▶ **Raw data**:

Start of Block

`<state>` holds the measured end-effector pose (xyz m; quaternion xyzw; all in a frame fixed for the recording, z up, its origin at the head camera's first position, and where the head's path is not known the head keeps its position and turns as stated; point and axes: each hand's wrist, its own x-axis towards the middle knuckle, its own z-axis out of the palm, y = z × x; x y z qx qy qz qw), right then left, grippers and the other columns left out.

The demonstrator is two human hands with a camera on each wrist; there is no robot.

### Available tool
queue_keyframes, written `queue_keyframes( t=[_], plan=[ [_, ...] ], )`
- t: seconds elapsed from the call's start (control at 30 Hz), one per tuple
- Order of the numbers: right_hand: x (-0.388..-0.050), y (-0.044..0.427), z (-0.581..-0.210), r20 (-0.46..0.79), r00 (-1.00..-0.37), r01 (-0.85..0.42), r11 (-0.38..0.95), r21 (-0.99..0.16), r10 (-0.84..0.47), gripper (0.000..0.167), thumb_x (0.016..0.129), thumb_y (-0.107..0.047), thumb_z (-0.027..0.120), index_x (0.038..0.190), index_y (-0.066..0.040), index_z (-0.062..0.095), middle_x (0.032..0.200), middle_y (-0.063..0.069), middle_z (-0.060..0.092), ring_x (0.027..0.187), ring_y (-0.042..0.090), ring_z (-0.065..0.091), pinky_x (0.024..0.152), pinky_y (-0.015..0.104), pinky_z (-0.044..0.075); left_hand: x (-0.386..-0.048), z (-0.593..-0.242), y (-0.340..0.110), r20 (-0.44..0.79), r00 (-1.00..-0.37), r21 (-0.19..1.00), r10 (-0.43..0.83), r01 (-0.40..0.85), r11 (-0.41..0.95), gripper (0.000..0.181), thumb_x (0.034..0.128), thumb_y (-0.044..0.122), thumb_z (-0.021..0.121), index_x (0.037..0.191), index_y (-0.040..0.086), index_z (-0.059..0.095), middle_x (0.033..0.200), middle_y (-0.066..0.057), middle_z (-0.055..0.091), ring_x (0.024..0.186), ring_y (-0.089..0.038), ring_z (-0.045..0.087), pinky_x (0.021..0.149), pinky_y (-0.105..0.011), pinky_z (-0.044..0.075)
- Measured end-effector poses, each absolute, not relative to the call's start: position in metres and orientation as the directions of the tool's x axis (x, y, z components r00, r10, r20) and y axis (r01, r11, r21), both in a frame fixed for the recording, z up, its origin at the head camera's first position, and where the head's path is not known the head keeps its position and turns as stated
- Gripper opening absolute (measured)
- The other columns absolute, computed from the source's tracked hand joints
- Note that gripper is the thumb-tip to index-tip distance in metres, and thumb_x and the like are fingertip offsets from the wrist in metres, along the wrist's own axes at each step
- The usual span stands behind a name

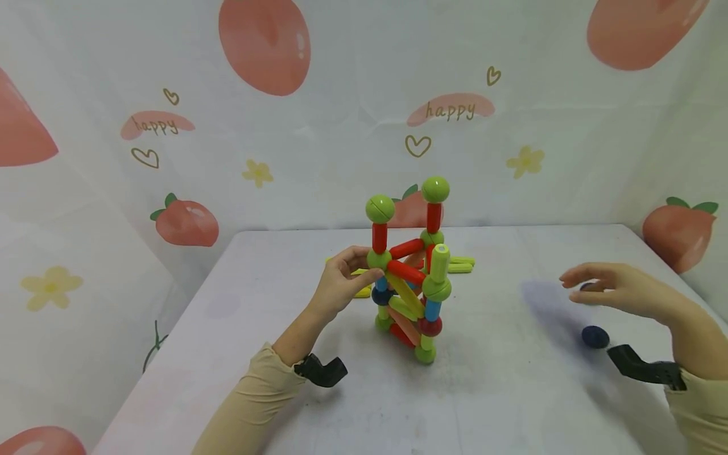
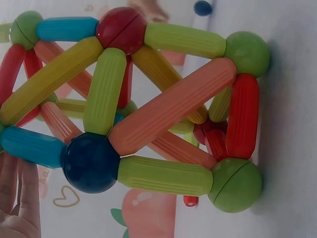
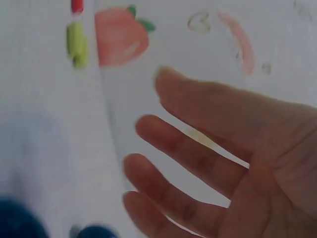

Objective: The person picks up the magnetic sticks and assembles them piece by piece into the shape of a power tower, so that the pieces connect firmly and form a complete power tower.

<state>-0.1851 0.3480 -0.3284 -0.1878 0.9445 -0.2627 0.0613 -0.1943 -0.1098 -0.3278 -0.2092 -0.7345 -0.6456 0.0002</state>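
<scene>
A tower of magnetic balls and sticks (image 1: 405,272) stands upright on the table, with green, dark blue and red balls joined by coloured sticks. My left hand (image 1: 344,281) holds it at a green ball (image 1: 379,260) on its left side, thumb in front and fingers behind. In the left wrist view, the tower's dark blue ball (image 2: 91,162) is close up, and part of the left hand (image 2: 19,198) shows at the lower left. Off to the right, my right hand (image 1: 631,291) hovers with nothing in it, fingers spread in the right wrist view. A dark blue ball (image 1: 594,337) lies below it.
Another dark blue ball (image 1: 588,287) is partly hidden behind the right hand's fingers. Light green sticks (image 1: 462,265) and yellow sticks (image 1: 361,292) lie behind the tower. A printed cloth (image 1: 330,139) hangs along the back of the white table (image 1: 256,379).
</scene>
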Motion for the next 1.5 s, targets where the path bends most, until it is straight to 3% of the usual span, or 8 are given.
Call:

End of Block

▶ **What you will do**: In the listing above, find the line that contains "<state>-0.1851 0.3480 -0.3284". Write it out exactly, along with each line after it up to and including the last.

▶ **Task result**:
<state>-0.1851 0.3480 -0.3284 -0.1878 0.9445 -0.2627 0.0613 -0.1943 -0.1098 -0.3278 -0.2092 -0.7345 -0.6456 0.0002</state>
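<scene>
A tower of magnetic balls and sticks (image 1: 405,272) stands upright on the table, with green, dark blue and red balls joined by coloured sticks. My left hand (image 1: 344,281) holds it at a green ball (image 1: 379,260) on its left side, thumb in front and fingers behind. In the left wrist view, the tower's dark blue ball (image 2: 91,162) is close up, and part of the left hand (image 2: 19,198) shows at the lower left. Off to the right, my right hand (image 1: 631,291) hovers with nothing in it, fingers spread in the right wrist view. A dark blue ball (image 1: 594,337) lies below it.
Another dark blue ball (image 1: 588,287) is partly hidden behind the right hand's fingers. Light green sticks (image 1: 462,265) and yellow sticks (image 1: 361,292) lie behind the tower. A printed cloth (image 1: 330,139) hangs along the back of the white table (image 1: 256,379).
</scene>
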Motion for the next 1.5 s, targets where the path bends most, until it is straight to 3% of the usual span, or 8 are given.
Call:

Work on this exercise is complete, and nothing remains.